The tricky thing about the directory content hash is that I want it to be independent of the structure of the directory. I.E. the hash should be the same if two directories contain the same files, but organized with a different sub-directories structure.

The only two methods I can think of are:

  1. Calculate the MD5 of the concatenation of all file content hashes. In order to get the desired hash properties, I would have to list all of the files in the directory, sort them by their hash, concatenate the sorted hashes, and then run MD5 on the concatenation. This seems slower than I would like. I can do the sorting pretty efficiently by using merge sort while calculating directory content hashes throughout a tree, but I can't get around calculating a lot of MD5 hashes on large inputs.

  2. Combine file content hashes using XOR. Each directory would only need to XOR the file content hashes and directory content hashes of its immediate children. This is very fast and simple, but not very collision resistant. It can't even tell the difference between a directory which contains 1 instance of a file, and a directory which contains three instances of the same file.

It would be nice if there is a function which can be used similar to the way XOR is used in method #2, but is more collision resistant. I think method #1 would be fast enough for this specific case, but in the interest of exploring-all-the-options/intellectual-curiosity/future-applications, I'd like to know whether there's a function that satisfies the description in the title (I have a vague memory of wanting a function like that several times in the past).

Thanks.

A: 

Order independent hashing of collections of hashes (is essentially what you're looking for, non?)

It sounds like any order independent operation (like addition or multiplication) will do the trick for you. Addition has the benefit of overflowing in a nice way. I don't recall if multiplication will work as well.

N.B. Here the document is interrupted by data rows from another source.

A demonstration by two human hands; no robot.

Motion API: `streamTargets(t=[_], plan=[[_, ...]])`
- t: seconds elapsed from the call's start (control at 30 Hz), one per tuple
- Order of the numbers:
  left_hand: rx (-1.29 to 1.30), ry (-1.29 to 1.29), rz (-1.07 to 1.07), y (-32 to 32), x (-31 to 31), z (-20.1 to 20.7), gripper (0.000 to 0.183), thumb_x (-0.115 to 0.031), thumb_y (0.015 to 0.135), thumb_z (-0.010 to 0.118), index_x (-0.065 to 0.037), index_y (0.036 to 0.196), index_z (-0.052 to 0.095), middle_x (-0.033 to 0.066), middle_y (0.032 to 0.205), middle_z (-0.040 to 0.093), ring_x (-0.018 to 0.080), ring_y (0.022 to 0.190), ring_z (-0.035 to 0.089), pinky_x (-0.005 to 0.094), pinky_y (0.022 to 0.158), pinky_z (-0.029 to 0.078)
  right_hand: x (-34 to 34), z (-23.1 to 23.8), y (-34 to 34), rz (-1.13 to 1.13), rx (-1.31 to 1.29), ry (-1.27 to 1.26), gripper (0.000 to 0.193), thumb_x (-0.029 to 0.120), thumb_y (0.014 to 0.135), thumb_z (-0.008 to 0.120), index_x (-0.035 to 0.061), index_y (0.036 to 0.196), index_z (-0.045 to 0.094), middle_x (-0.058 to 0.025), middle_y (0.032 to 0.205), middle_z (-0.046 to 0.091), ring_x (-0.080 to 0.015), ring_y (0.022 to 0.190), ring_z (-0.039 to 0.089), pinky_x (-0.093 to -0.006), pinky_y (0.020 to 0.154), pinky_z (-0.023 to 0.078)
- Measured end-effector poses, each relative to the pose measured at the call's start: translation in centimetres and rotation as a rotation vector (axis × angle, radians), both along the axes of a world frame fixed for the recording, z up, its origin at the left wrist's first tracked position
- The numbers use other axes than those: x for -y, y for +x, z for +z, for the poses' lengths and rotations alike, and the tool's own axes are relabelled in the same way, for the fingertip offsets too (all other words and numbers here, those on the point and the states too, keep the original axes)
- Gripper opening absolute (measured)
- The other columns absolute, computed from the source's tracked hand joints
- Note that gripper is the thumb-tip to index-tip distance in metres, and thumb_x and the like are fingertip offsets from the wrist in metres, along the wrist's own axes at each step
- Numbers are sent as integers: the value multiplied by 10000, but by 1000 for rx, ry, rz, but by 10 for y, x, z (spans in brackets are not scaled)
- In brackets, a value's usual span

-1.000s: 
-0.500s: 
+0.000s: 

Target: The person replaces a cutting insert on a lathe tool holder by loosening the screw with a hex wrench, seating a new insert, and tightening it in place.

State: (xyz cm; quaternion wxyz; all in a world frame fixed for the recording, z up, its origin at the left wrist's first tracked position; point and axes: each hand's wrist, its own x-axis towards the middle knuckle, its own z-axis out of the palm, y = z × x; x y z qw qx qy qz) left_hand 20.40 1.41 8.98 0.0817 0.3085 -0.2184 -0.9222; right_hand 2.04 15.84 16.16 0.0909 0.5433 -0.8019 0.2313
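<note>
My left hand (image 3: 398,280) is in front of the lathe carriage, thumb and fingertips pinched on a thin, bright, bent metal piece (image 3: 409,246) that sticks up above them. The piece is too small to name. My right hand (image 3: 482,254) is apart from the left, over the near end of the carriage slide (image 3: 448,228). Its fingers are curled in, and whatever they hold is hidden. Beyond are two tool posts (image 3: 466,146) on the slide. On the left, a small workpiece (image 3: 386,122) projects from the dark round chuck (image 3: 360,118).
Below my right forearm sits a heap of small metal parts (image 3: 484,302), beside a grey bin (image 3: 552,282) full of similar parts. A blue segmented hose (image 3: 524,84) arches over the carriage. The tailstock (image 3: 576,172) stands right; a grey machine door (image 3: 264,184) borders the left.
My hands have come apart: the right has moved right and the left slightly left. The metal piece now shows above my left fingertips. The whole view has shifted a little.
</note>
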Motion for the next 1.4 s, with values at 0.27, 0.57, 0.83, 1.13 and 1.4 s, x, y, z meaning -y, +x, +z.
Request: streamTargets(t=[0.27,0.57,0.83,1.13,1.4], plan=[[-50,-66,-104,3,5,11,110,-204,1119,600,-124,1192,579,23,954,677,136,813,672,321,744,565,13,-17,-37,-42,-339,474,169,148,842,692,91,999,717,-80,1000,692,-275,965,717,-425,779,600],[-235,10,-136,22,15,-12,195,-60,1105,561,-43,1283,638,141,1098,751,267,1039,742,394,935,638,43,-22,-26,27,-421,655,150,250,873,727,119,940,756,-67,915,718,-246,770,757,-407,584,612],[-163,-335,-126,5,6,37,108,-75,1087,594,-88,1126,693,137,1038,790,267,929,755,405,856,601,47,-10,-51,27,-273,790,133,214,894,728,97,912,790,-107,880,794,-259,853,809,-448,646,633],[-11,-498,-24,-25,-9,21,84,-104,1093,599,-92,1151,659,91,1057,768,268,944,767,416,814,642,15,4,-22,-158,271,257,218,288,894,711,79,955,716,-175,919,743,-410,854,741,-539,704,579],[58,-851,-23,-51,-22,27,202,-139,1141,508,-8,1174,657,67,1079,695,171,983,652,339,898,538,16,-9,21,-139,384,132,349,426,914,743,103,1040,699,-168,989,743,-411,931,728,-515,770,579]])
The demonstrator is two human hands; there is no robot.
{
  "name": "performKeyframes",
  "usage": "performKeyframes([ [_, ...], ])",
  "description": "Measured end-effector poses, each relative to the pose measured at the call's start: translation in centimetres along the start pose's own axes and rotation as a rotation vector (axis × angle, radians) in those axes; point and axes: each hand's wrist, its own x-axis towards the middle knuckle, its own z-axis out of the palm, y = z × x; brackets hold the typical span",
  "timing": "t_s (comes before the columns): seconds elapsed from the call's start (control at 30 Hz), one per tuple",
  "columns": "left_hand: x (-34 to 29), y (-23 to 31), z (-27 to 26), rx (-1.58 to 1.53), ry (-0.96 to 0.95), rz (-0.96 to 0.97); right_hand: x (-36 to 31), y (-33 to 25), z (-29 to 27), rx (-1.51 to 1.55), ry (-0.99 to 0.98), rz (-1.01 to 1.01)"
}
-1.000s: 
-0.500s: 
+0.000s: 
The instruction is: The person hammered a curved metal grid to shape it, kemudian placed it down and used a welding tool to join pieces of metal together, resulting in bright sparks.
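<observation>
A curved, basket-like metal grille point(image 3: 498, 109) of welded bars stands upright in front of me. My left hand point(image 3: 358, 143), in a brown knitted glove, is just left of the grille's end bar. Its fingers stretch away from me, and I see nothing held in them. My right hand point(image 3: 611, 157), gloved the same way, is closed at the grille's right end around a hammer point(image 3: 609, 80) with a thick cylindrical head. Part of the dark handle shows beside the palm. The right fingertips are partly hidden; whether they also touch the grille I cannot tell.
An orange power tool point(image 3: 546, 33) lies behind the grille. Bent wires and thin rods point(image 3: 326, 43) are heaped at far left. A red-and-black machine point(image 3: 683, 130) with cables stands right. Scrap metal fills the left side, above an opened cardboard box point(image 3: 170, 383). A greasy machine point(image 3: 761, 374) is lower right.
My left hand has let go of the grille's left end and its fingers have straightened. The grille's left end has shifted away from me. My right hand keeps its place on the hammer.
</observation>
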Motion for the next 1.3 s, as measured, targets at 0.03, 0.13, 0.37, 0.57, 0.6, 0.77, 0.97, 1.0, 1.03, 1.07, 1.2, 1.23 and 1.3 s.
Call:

In short: add all of your values, ignoring the overflow, and you should get something useful. Any other similar function should do the trick if addition isn't sufficiently collision resistant.

Slartibartfast
Whoa, too simple. I tried it with random numbers. Addition is stable and all bits are evenly distributed... Anyone know how collision resistant this is? Thanks.
jthg
Btw, simple multiplication doesn't work. I'm not sure what the effect is called, but the resulting hashes don't come out evenly distributed. Imagine what would happen if any of the inputs is 0.
jthg
Did you use unsigned integers? And yes, zeros are absorbing in multiplication. To avoid absorption, you can replace all zeros by a fixed non-zero number.
Peter G.
No, I used signed integers.
jthg
Is 'too simple' a criticism or a compliment? You should plan for collisions whichever way you go. If you get too many, use another method. I suspect the collision rate will be comparable with the original hash function (but not equal to). Addition will handle 1 vs. 3 files for most cases using cryptographic hash functions ( (A + A + A) mod MAX+1 would have to equal A). Note that you have to do X-bit math (where X bits is the size of the output of your hash function) to take full advantage of your hash output (so that may mean bignum math).
Slartibartfast
Compliment. I went ahead and accumulated both a sum and an xor and subtracted the two in the end. So the hash is sum(x1..xn) - xor(x1..xn)
jthg
Actually, subtracting the xor is not a good idea, it introduces a couple of collision cases. Just using the sum by itself works pretty well. I tried both sum and md5 on my file system and got equivalent results.
jthg
A: 

as the count of items is important but the order isn't; just sort the list of hashes and then hash the list.

find . | xargs sha1sum | cut -c -40 | sort | sha1sum

this would give the type of hash value which is invariant to the directory arrangement

Dan D